Available data:

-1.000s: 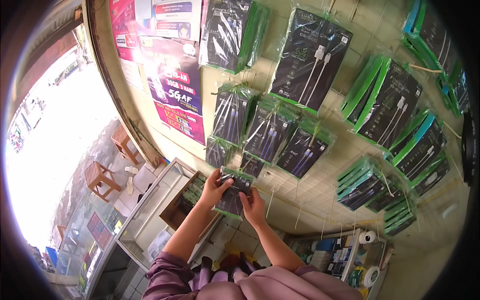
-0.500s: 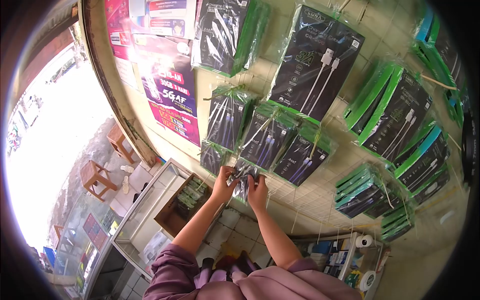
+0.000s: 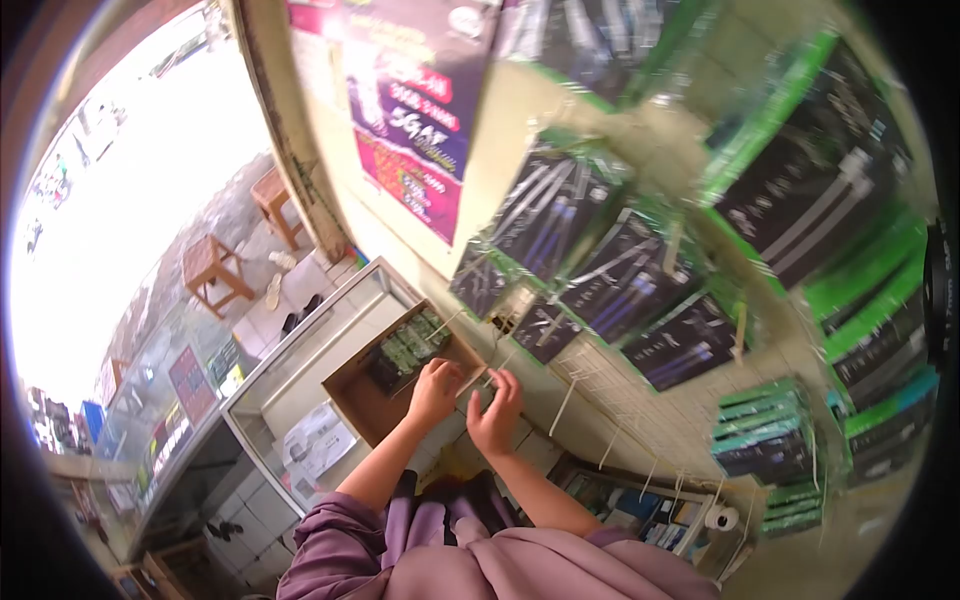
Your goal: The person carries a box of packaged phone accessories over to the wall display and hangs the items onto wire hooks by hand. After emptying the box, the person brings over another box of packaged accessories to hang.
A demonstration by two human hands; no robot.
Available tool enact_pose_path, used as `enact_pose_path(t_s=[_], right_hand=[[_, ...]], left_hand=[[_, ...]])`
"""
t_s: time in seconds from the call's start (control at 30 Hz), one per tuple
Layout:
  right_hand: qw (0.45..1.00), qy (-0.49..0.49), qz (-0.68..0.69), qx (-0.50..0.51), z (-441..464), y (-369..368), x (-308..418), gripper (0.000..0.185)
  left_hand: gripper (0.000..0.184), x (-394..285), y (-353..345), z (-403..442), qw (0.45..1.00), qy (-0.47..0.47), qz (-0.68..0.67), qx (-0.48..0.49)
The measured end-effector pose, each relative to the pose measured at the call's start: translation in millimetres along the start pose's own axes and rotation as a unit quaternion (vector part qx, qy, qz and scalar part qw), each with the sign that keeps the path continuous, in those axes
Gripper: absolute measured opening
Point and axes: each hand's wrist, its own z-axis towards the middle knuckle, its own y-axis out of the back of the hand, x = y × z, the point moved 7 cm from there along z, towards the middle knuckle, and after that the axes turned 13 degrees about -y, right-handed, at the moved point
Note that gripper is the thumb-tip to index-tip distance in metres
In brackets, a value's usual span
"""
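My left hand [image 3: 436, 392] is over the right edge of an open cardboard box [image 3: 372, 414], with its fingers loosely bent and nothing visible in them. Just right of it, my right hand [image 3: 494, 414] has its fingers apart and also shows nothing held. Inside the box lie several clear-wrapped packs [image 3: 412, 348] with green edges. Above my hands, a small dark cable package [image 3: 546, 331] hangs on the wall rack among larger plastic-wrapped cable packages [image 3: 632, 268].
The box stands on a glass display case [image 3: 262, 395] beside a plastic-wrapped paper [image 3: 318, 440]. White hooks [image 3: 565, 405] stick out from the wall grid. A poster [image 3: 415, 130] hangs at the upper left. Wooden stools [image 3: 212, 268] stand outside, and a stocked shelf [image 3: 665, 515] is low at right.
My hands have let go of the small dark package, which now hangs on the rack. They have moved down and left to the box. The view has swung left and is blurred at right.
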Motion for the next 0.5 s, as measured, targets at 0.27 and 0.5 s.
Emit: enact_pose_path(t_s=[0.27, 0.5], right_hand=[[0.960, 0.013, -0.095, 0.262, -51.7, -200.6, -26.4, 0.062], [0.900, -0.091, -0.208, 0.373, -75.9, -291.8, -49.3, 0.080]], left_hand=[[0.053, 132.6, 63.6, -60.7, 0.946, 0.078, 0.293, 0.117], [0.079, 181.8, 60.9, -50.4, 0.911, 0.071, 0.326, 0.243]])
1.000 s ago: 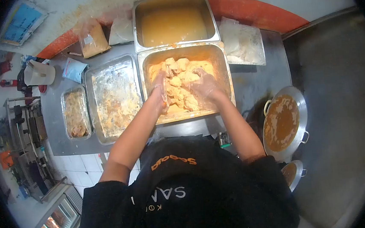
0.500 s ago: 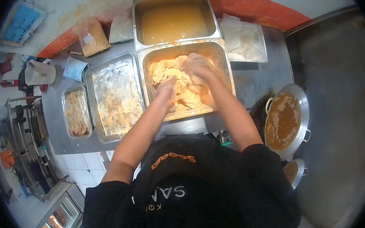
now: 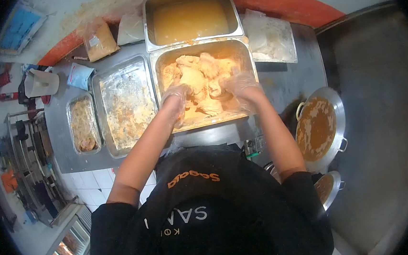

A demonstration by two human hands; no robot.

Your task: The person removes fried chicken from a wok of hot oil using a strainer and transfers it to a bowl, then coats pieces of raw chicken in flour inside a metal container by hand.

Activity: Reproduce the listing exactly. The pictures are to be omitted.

Result below:
-1.000s: 
-0.500s: 
+0.000s: 
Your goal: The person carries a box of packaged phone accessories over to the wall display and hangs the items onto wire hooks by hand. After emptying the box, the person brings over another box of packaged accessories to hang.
A demonstration by two human hands; no robot.
Available tool enact_pose_path, used as `enact_pose_path(t_s=[_], right_hand=[[_, ...]], left_hand=[[_, ...]])`
"""
t_s: time in seconds from the call's start (control at 30 Hz), one per tuple
Layout:
  right_hand: qw (0.45..1.00), qy (-0.49..0.49), qz (-0.68..0.69), qx (-0.50..0.51), z (-441..464), y (-369..368), x (-308..418), gripper (0.000..0.185)
  left_hand: gripper (0.000..0.184), x (-394..285), y (-353..345), z (-403..442), qw (0.45..1.00), qy (-0.47..0.47), qz (-0.68..0.67), qx (-0.48..0.49)
The measured end-effector pose, each relative to the pose measured at the call's start: translation in millimetres along the start pose's own axes and rotation as a unit quaternion (vector part qx, qy, qz and scalar part qw), each with the sign that keeps the path continuous, in those axes
Gripper: absolute measured opening
Point and axes: each hand's wrist, its own z-axis towards the middle knuckle, its own y-axis out of the back of the hand, x = y × z, the point moved 7 cm from there along z, towards the middle knuckle, and after that the axes turned 13 degrees about -y, right-handed, at the moved point
Note that gripper is the thumb-tip to index-tip distance in metres
In brackets, a value's usual span
"""
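My left hand [image 3: 436, 392] is over the right edge of an open cardboard box [image 3: 372, 414], with its fingers loosely bent and nothing visible in them. Just right of it, my right hand [image 3: 494, 414] has its fingers apart and also shows nothing held. Inside the box lie several clear-wrapped packs [image 3: 412, 348] with green edges. Above my hands, a small dark cable package [image 3: 546, 331] hangs on the wall rack among larger plastic-wrapped cable packages [image 3: 632, 268].
The box stands on a glass display case [image 3: 262, 395] beside a plastic-wrapped paper [image 3: 318, 440]. White hooks [image 3: 565, 405] stick out from the wall grid. A poster [image 3: 415, 130] hangs at the upper left. Wooden stools [image 3: 212, 268] stand outside, and a stocked shelf [image 3: 665, 515] is low at right.
My hands have let go of the small dark package, which now hangs on the rack. They have moved down and left to the box. The view has swung left and is blurred at right.
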Motion for the next 0.5 s, as measured, targets at 0.27 and 0.5 s.
Emit: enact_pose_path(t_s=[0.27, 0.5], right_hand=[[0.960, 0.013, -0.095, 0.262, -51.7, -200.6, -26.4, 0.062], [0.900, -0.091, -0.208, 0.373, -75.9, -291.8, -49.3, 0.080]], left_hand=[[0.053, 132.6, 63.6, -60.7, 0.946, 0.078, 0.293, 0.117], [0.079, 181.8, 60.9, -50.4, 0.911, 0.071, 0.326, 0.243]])
1.000 s ago: 
0.500 s ago: 
now: 

A demonstration by two human hands; no robot.

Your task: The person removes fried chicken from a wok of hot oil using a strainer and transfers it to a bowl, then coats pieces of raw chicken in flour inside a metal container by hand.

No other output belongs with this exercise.